“Perhaps you would like some milk and a sandwich?”
“Oh, no! I never take flesh foods of any description. I adhere strictly to the fruit diet which Nature has so bountifully provided for our use. If you happen to have a banana, or a few muscatels——” I hadn’t.
“It’s of no consequence,” she said, with an air of kindly tolerance for my shortcomings. “I’m perfectly happy here under the blue dome of heaven.” My other guests seemed to have had enough of her already, and were making their way towards the house, as it was nearly time to start the meeting; but Virginia linked her arm in that of the V.A.D., and followed close at my heels; for her, the lady promised to be interesting.
“Oh, what adorable kroki!” the newcomer went on, without any break, apostrophising a few late crocuses that were already looking jaded. “And those daisies! I do so love daisies, don’t you? ‘Wee modest crimson-tipped flowers’—you remember the poet’s allusion, of course? So appropriate.” The flowers she was pointing at with her knotty walking-stick were particularly large, buxom-looking red double daisies, a prize variety, that not even the imagination of a poet could have described as “wee”!

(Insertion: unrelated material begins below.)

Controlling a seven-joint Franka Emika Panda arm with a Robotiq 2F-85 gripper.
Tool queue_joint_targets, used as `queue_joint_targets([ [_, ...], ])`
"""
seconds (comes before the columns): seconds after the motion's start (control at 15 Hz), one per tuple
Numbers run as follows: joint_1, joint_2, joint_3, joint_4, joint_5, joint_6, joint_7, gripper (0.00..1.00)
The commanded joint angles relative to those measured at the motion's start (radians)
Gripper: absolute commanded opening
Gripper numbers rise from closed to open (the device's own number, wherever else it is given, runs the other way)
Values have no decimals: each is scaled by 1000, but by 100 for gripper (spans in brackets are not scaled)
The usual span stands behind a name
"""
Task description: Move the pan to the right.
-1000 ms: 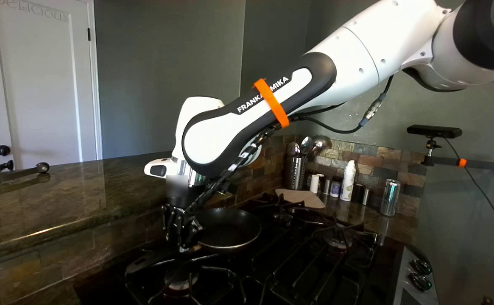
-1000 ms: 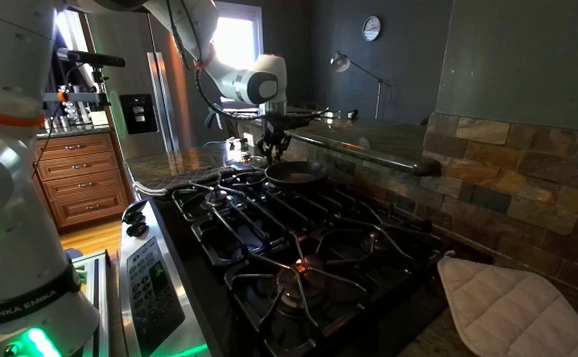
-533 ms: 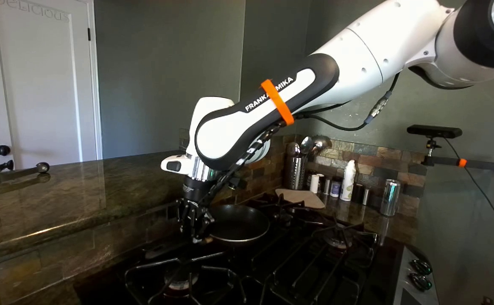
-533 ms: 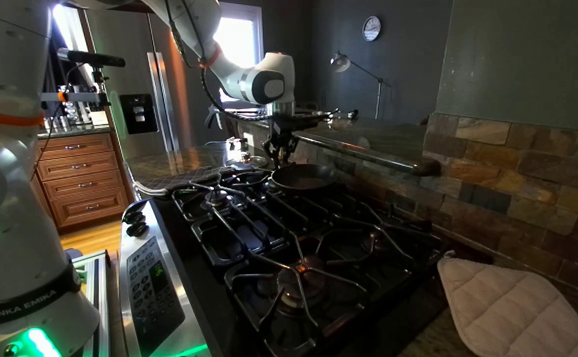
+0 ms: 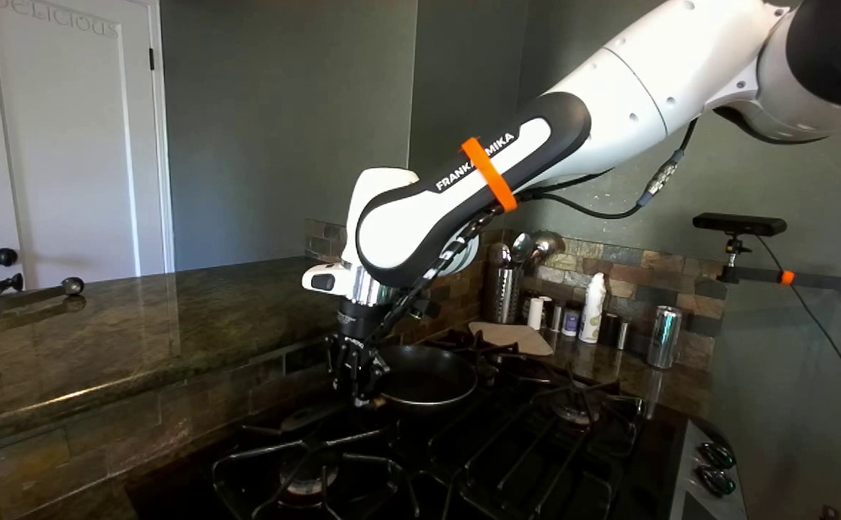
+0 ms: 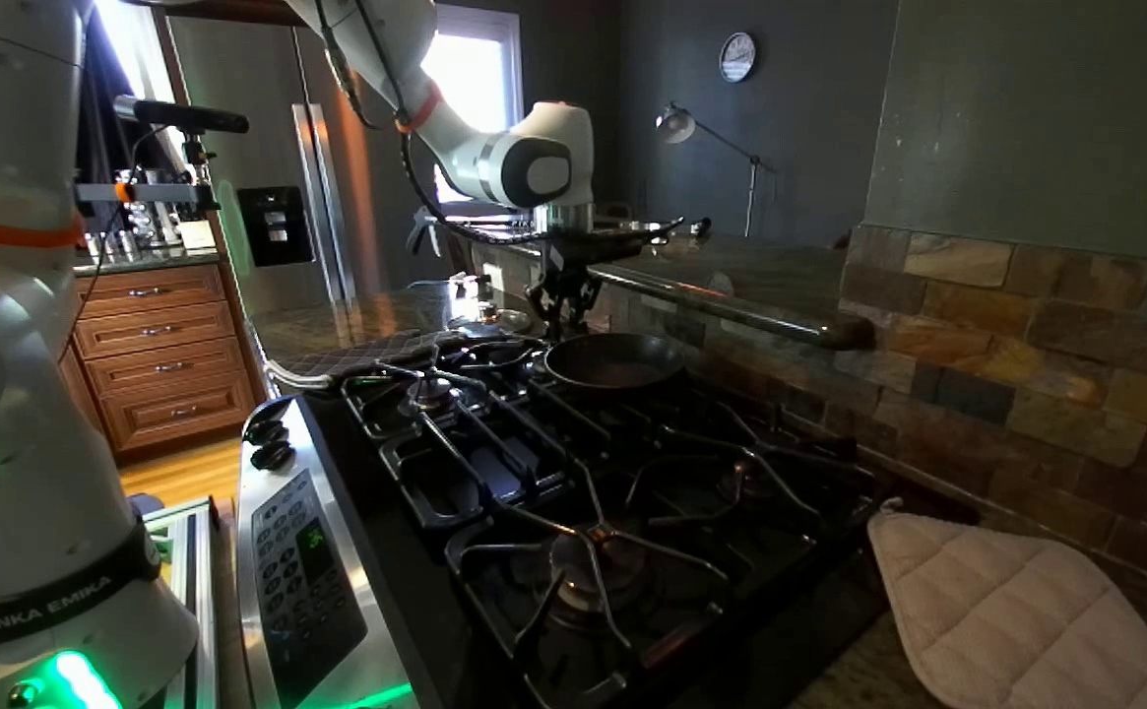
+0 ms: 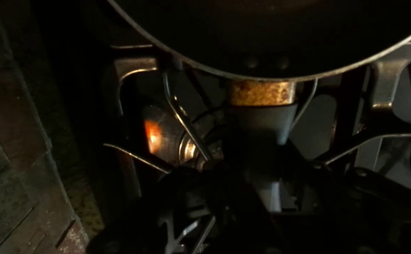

“It’s wonderful how literature opens one’s eyes to the beauties of nature. I always say ‘Read the poets,’ then it will not matter whether you stay in town or country, nature will be an open book to you.” (Undoubtedly the Literary Lady had arrived; and she was bent either on improving or on impressing us!) “The poets take you into the very heart of things. ‘A primrose by a river’s brim’; where can you find a truer picture of the simple wayside flower? And isn’t that an exquisite line, ‘A rose by any other name would smell as sweet’? I entirely agree with Shakespeare in this” (which was nice of her!); “it is just as I was saying, it really doesn’t matter whether you know a single flower individually—or whether you have ever seen a flower, in fact—all nature can be yours. I consider it criminal to neglect the poets. Wherever the eye wanders,” she went on, “it recalls some great truth that has been crystallised for us by literary men” (evidently the flowers themselves were of small count; all that mattered was what pen-and-ink could make out of them).
“And Ladysmocks all silver white.” It was evident that she was warming to the work and going farther afield, for here the stick took a dangerous sweep round in mid-air (Virginia saved her head by dodging it), and was now pointing into the copse the other side of the garden-wall, where the anemones were still in bloom. “I simply revel in Lady’s Smocks, don’t you?” she said ardently to Virginia, and then smiled expansively into the copse, though there wasn’t a solitary Lady’s Smock there.
“For my own part, I must say I prefer Doxies,” said Virginia sweetly. “‘The Doxy over the dale,’ as Shakespeare so beautifully expresses it. Don’t you just love them?”
The V.A.D. had turned her back on us and was studying the distant hills.
“Virginia,” I interpolated hurriedly, for I scented trouble immediately ahead, “isn’t that the Rector coming up the lane? Then we must be getting indoors.”